#### Requirement:
Only the pictures should be dropped; every line of the data must come back exactly as written.

*** Recorded information ***

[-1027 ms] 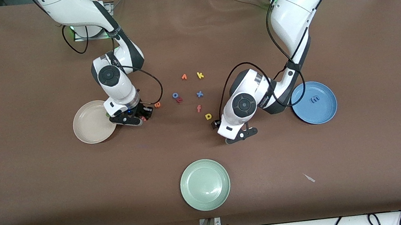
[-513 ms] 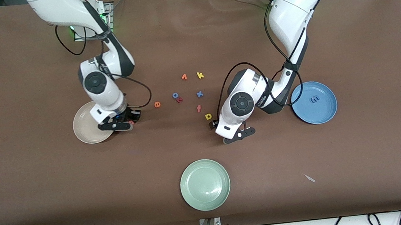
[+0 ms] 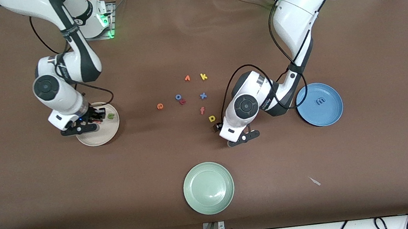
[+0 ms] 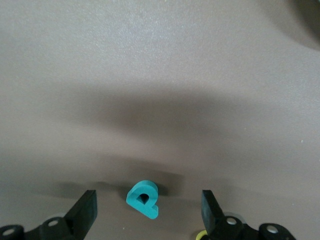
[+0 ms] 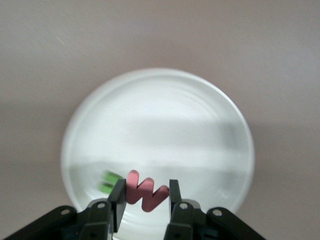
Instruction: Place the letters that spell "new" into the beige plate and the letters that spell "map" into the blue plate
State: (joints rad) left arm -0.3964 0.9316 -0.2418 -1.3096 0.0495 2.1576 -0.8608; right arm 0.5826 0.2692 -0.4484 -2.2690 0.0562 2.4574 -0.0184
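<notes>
My right gripper [image 5: 146, 192] is shut on the salmon-pink w [image 5: 145, 191] and hangs over the beige plate [image 5: 160, 120]. The green n [image 3: 111, 116] lies in that plate [image 3: 98, 137]. My left gripper [image 4: 149, 207] is open low over the table, one finger on each side of the teal p [image 4: 143, 199], apart from it. In the front view the left hand [image 3: 235, 138] hides the p. The yellow a [image 3: 212, 118] lies beside that hand. The orange e [image 3: 160, 106] lies on the table, toward the beige plate from the other loose letters. The blue m [image 3: 320, 100] is in the blue plate [image 3: 328, 114].
Other loose letters lie mid-table: an orange v [image 3: 187, 78], a yellow k [image 3: 203, 76], a blue x [image 3: 203, 95], an orange f [image 3: 202, 110] and a blue and a red piece [image 3: 180, 99]. A pale green plate [image 3: 208, 188] sits nearest the front camera.
My right arm has carried the w from beside the e to over the beige plate, uncovering the n. The left arm has shifted only slightly.
</notes>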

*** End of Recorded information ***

#### Solution:
[-1027 ms] 
[-513 ms] 
[+0 ms] 
[+0 ms] 
[+0 ms] 
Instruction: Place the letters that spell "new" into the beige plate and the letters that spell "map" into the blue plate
State: (joints rad) left arm -0.3964 0.9316 -0.2418 -1.3096 0.0495 2.1576 -0.8608; right arm 0.5826 0.2692 -0.4484 -2.2690 0.0562 2.4574 -0.0184
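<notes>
My right gripper [image 5: 146, 192] is shut on the salmon-pink w [image 5: 145, 191] and hangs over the beige plate [image 5: 160, 120]. The green n [image 3: 111, 116] lies in that plate [image 3: 98, 137]. My left gripper [image 4: 149, 207] is open low over the table, one finger on each side of the teal p [image 4: 143, 199], apart from it. In the front view the left hand [image 3: 235, 138] hides the p. The yellow a [image 3: 212, 118] lies beside that hand. The orange e [image 3: 160, 106] lies on the table, toward the beige plate from the other loose letters. The blue m [image 3: 320, 100] is in the blue plate [image 3: 328, 114].
Other loose letters lie mid-table: an orange v [image 3: 187, 78], a yellow k [image 3: 203, 76], a blue x [image 3: 203, 95], an orange f [image 3: 202, 110] and a blue and a red piece [image 3: 180, 99]. A pale green plate [image 3: 208, 188] sits nearest the front camera.
My right arm has carried the w from beside the e to over the beige plate, uncovering the n. The left arm has shifted only slightly.
</notes>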

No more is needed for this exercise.